→ **WORK INSTRUCTIONS**:
Give back all of the data, word for word.

*** Opening of STORED DATA ***

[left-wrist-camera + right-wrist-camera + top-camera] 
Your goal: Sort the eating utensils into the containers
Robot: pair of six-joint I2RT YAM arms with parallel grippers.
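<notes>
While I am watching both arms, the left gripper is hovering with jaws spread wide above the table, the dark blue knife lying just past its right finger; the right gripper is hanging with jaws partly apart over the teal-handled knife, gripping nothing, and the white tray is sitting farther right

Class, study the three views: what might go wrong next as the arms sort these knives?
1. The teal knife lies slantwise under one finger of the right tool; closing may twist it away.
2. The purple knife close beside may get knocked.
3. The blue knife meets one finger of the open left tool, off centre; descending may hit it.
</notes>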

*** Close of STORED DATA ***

→ **SOLUTION FOR THIS EXERCISE**:
[left-wrist-camera + right-wrist-camera + top-camera] 
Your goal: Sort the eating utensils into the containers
Robot: pair of six-joint I2RT YAM arms with parallel grippers.
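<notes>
While I am watching both arms, the left gripper is hovering with jaws spread wide above the table, the dark blue knife lying just past its right finger; the right gripper is hanging with jaws partly apart over the teal-handled knife, gripping nothing, and the white tray is sitting farther right

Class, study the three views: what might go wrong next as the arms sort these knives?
1. The teal knife lies slantwise under one finger of the right tool; closing may twist it away.
2. The purple knife close beside may get knocked.
3. The blue knife meets one finger of the open left tool, off centre; descending may hit it.
</notes>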

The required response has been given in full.